Необходимость следить за переживаниями Чарли на вражеской территории
вынудила Курца пойти со шляпой в руке в управление, ведавшее курьерской
связью и станциями подслушивания на северо-восточном побережье. Начальник
управления, некто Сефарди из Алеппо, ненавидел всех подряд, но в особенности
ненавидел Курца. Словом, Курцу стоило крови и всяких уступок, чтобы
договориться о необходимом сотрудничестве. От всех этих и подобных дел Миша
Гаврон равнодушно держался в стороне, предпочитая, чтобы рыночные отношения
устанавливались естественным путем. Если Курц верит в то, что он делает, он
своего добьется, доверительно говорил Гаврон своим людям, - такому человеку
только полезно, когда его немножко поломают, немножко похлещут.

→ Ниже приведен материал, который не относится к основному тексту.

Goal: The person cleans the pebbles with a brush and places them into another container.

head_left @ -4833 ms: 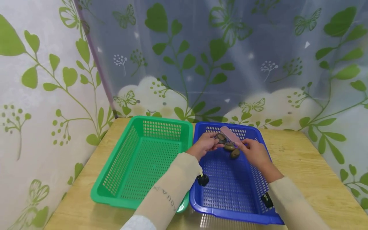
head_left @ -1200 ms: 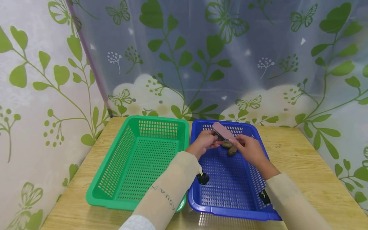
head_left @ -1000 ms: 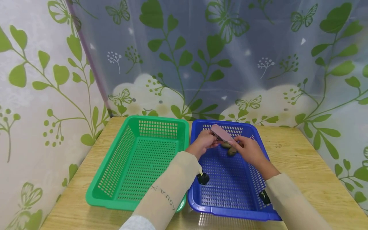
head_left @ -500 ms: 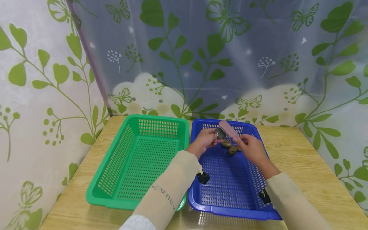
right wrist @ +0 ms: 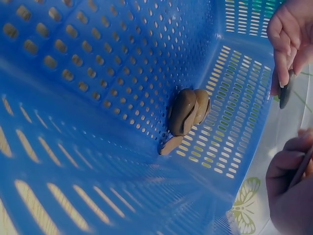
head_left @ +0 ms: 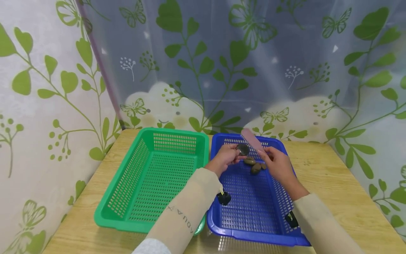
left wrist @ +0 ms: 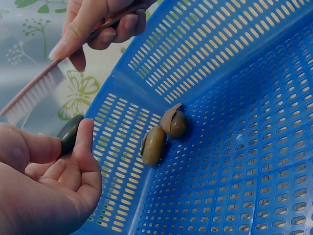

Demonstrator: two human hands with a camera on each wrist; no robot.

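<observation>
My left hand (head_left: pixel 226 155) pinches a dark, smooth, flat oval stone (head_left: pixel 243 149) between thumb and fingers, over the back of the blue basket (head_left: pixel 260 238). My right hand (head_left: pixel 279 165) grips the handle of a pink brush (head_left: pixel 252 139). Its pale bristles (left wrist: pixel 36 98) show in the left wrist view, apart from the stone. Below both hands, two glossy olive-brown stones (left wrist: pixel 154 146) with dull brown patches lie together in the basket's corner. A small flat brown piece (right wrist: pixel 170 145) rests beside them in the right wrist view.
A green basket (head_left: pixel 118 224) stands left of the blue one on a wooden table (head_left: pixel 333 190). Patterned cloth (head_left: pixel 206 88) hangs close behind both baskets. Black wrist pieces (head_left: pixel 224 198) hang by the sleeves.
A second ago the brush covered the dark stone; now it is raised away to the right. Earlier that stone showed a brown patch; its visible face is now dark. The small brown piece has come into view.
</observation>
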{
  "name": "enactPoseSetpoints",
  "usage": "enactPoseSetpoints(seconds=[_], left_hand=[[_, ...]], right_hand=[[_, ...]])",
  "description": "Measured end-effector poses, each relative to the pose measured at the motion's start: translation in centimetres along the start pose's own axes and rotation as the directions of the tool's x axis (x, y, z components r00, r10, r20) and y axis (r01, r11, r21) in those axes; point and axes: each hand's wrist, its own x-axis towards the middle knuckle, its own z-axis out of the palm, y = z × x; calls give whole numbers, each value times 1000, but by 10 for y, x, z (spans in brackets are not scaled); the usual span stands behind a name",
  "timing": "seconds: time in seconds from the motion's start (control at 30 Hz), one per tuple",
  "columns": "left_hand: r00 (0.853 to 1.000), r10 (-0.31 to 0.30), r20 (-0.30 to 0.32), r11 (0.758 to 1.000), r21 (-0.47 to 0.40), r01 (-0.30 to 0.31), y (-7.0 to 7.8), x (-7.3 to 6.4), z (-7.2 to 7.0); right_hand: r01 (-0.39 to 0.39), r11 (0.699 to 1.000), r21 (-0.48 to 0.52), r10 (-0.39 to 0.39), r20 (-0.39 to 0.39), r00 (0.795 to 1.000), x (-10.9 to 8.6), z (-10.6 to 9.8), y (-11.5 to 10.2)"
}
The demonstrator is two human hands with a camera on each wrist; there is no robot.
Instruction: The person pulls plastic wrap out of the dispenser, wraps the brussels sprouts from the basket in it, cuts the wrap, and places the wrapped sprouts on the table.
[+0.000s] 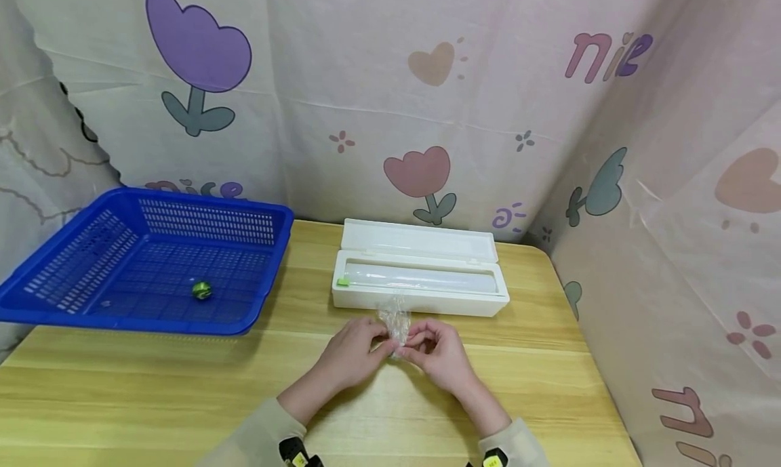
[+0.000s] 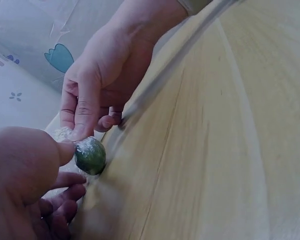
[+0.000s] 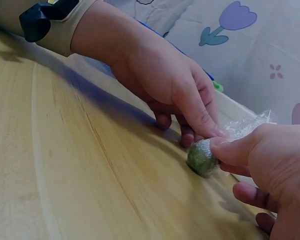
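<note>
A small round green ball (image 2: pixel 91 157) has clear plastic wrap over it. The loose wrap (image 1: pixel 395 316) gathers into a twisted bunch that points away from me. My left hand (image 1: pixel 350 352) pinches the gathered wrap between thumb and fingers, right beside the ball. From the other side my right hand (image 1: pixel 442 355) pinches the same bunch, and the two thumb tips nearly meet. In the right wrist view the wrapped ball (image 3: pixel 203 158) shows just under the thumbs, close above the tabletop. From the head view the hands mostly hide it.
Just beyond the hands stands a white wrap dispenser box (image 1: pixel 421 306), lid up, with a roll of film (image 1: pixel 421 278) inside and a green slider (image 1: pixel 343 282). A blue basket (image 1: pixel 268 277) at the left holds a green ball (image 1: pixel 202 290). Printed curtains border the wooden table (image 1: pixel 152 399).
</note>
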Motion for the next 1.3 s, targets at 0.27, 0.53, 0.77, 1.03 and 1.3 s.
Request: enactPoseSetpoints(seconds=[0.27,0.53,0.77,1.03,1.3], left_hand=[[998,57,13,976,-210,-53,-5,1,2],[992,111,-55,935,-333,-123,-7,-2,8],[990,95,-103,939,-320,-123,-7,-3,7],[991,70,-110,940,-325,-102,-4,-2,4],[990,75,-116,951,-290,-106,-6,-2,3]], right_hand=[[-5,1000,-25,5,-4,1000,-3,2,4],[66,994,-83,-64,32,997,-3,3,5],[190,982,-4,-190,0,982,-3,5,9],[286,958,14,-285,-52,957,-3,10,17],[281,960,-12,-282,-63,957,-2,11,18]])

Не желая покидать Иерусалим даже на одну ночь, пока пе кончатся интриги,
Курц назначил Литвака своим эмиссаром, курсировавшим между Израилем и
Европой и уполномоченным укреплять и перестраивать команду наблюдателей,
готовясь к заключительной, как все они надеялись, акции. Беззаботные дни в
Мюнхене, когда было достаточно двух смен по два наблюдателя в каждой,
безвозвратно канули в прошлое. Пришлось набрать не один взвод ребят - все
они говорили по-немецки, но многие не слишком бойко из-за отсутствия
практики, - чтобы не спускать глаз с божественного трио: Местербайна, Хельги
и Россино. Недоверие Литвака к евреям-неизраильтянам только добавляло
головной боли, но Литвак твердо держался своего предрассудка: слишком они
бесхарактерные, говорил он, когда дело доходит до дела, и не до конца
лояльны. По приказу Курца Литвак слетал и во Франкфурт для тайной встречи с
Алексисом в аэропорту - частично чтобы получить помощь в операции по
наблюдению, а частично, как сказал Курц, чтобы "проверить, держит ли Алексис
спину, а то ведь хребет может подвести". В данном случае встреча кончилась
полным крахом, ибо эти двое тотчас возненавидели друг друга. Хуже того,
Литвак подтвердил мнение Гавроновых психологов, что Алексису даже старый
билет на автобус нельзя доверить.
- Для меня вопрос решен, - в ярости с ходу объявил Алексис Литваку, то
произнося свой монолог шепотом, то срываясь на фальцет. - А я никогда не
меняю своего решения это известно. Как только наше свидание будет окончено,
я тотчас отправляюсь к министру и выкладываю ему все начистоту. Для честного
человека нет другой альтернативы. - Словом, сразу стало ясно, что Алексис
переменил не только взгляды, но и политическую ориентацию. - Естественно, я
ничего против евреев не имею... я все-таки немец, и у меня есть совесть...
но, судя по последним событиям... эта история с бомбой... определенные шаги.
которые я вынужден был предпринять... которые меня шантажом вынудили
предпринять... начинаешь понимать, почему на протяжении истории евреев
всегда преследовали. Так что извините.